• [Supplied information]

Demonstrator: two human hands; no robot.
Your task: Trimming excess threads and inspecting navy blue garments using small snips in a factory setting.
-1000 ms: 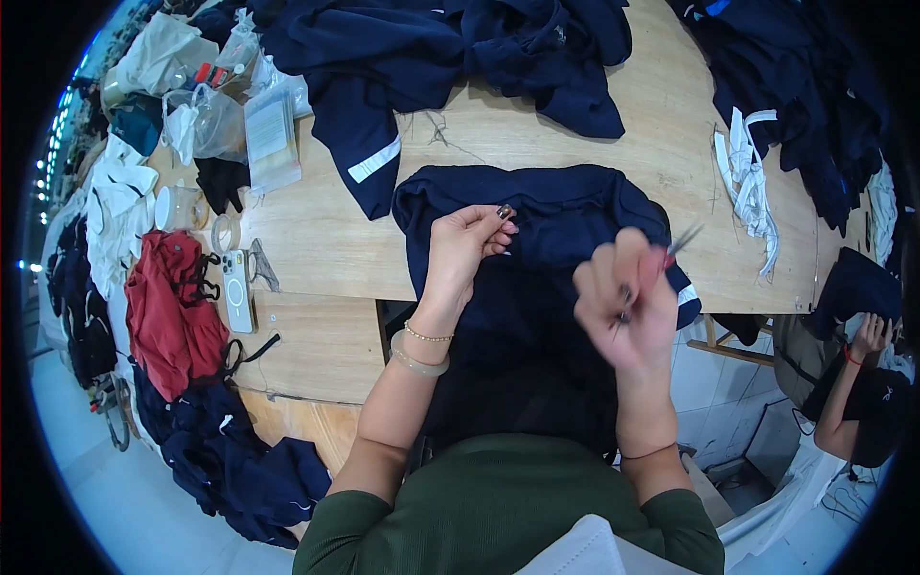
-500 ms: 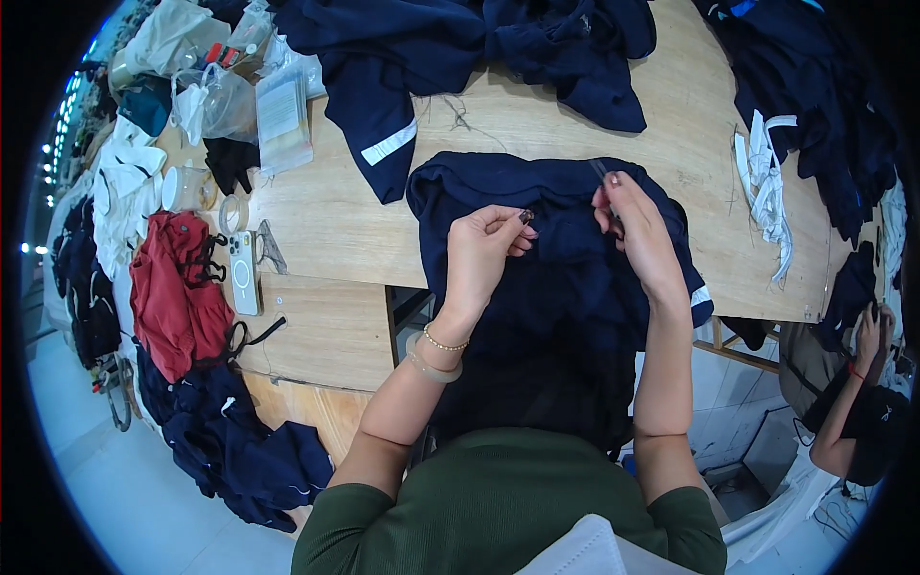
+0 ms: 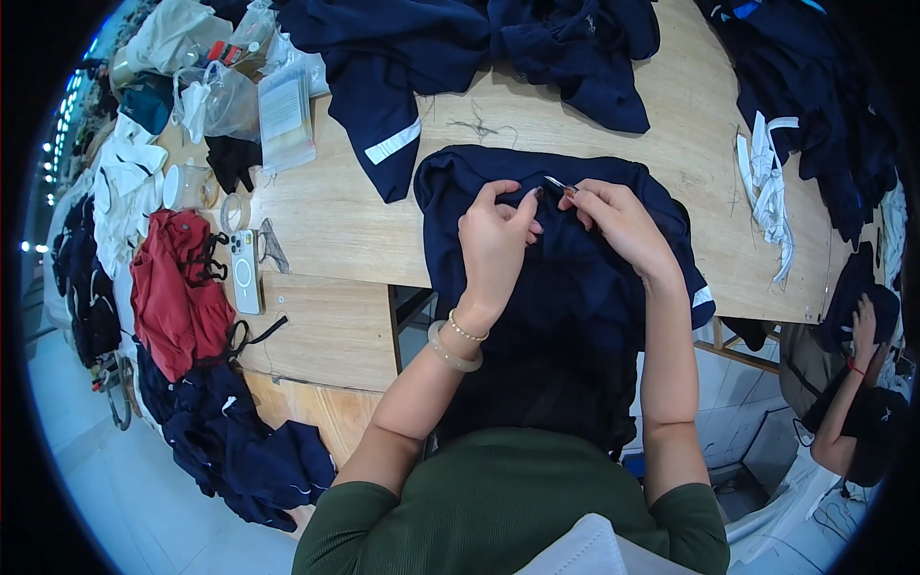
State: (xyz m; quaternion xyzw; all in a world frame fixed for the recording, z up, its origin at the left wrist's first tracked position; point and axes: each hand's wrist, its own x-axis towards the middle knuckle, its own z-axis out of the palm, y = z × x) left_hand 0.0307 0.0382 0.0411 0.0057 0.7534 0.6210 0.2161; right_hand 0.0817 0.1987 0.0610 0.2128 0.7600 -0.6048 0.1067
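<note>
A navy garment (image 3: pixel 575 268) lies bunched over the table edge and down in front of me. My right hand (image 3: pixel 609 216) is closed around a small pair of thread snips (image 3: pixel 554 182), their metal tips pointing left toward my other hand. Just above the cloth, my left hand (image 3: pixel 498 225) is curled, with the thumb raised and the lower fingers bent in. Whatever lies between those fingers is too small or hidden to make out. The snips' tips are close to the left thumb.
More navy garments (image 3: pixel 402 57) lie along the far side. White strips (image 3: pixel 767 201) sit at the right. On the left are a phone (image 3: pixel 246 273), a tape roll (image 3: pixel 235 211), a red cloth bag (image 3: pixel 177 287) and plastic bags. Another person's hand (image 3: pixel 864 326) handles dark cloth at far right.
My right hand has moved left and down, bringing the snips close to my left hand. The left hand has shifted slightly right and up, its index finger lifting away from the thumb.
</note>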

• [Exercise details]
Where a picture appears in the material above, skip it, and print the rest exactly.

• [Result of this task]
Demonstrator: two human hands; no robot.
Your task: Trimming excess threads and inspecting navy blue garments using small snips in a factory setting.
-1000 ms: 
-500 ms: 
+0 ms: 
State: (xyz m; quaternion xyzw; all in a world frame fixed for the recording, z up, its origin at the left wrist's first tracked position; point and axes: each hand's wrist, its own x-axis towards the middle knuckle, its own z-axis out of the palm, y = z × x) left_hand 0.0307 0.0382 0.0411 0.0057 0.7534 0.6210 0.2161; right_hand 0.0817 0.1987 0.0610 0.2128 0.7600 -0.6048 0.1067
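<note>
A navy garment (image 3: pixel 575 268) lies bunched over the table edge and down in front of me. My right hand (image 3: pixel 609 216) is closed around a small pair of thread snips (image 3: pixel 554 182), their metal tips pointing left toward my other hand. Just above the cloth, my left hand (image 3: pixel 498 225) is curled, with the thumb raised and the lower fingers bent in. Whatever lies between those fingers is too small or hidden to make out. The snips' tips are close to the left thumb.
More navy garments (image 3: pixel 402 57) lie along the far side. White strips (image 3: pixel 767 201) sit at the right. On the left are a phone (image 3: pixel 246 273), a tape roll (image 3: pixel 235 211), a red cloth bag (image 3: pixel 177 287) and plastic bags. Another person's hand (image 3: pixel 864 326) handles dark cloth at far right.
My right hand has moved left and down, bringing the snips close to my left hand. The left hand has shifted slightly right and up, its index finger lifting away from the thumb.
</note>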

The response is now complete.